José Rodríguez-Soltero was born in Santurce, Puerto Rico in 1943. Rodríguez-Solterto made his first film, El Pecado Original, in 1964, while at the University of Puerto Rico. Soon after, he moved to New York, where, from the mid-1960s through the 1970s, he produced work in 8mm, 16mm, and video, including the films Jerovi (1965), Lupe (1966) and the double-screen projection Dialogue with Che (1968). A significant figure in New York Underground Film, Rodríguez-Soltero was the friend, collaborator and occasional roommate of Mario Montez, Charles Ludlam and Jack Smith.
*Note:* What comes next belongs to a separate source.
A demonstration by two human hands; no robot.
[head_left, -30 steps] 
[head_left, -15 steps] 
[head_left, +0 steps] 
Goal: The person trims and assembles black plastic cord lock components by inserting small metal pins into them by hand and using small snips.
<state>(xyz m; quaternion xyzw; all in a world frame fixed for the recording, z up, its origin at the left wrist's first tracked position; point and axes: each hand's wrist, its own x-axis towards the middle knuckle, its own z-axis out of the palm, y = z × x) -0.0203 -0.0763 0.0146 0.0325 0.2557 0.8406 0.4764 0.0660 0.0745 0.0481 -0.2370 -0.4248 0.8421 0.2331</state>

During the 1960s, he was editor-in-chief of the short-lived film quarterly, Medium, and later taught film and video seminars at Cooper Union College of the Arts and Sterling-Manhattan Public Video Access Center. Rodríguez-Soltero died in 2009.
The Phoenix is a long-time cornerstone of the East Village scene. Located between 1st Avenue and Avenue A, the Phoenix is open from 4pm to 4am, every day. Its bar counter dates back more than 70 years and its jukebox, though not quite as old, has gained its own fame. The Phoenix has a long tradition of hosting queer live music and literary events, keeping a vibrant queer presence in the East Village.
The screening will be accompanied by a reading of poetry by Roy Garrett, whose work will be posthumously published in issue 8 of Spunk [arts] Magazine, released summer 2012.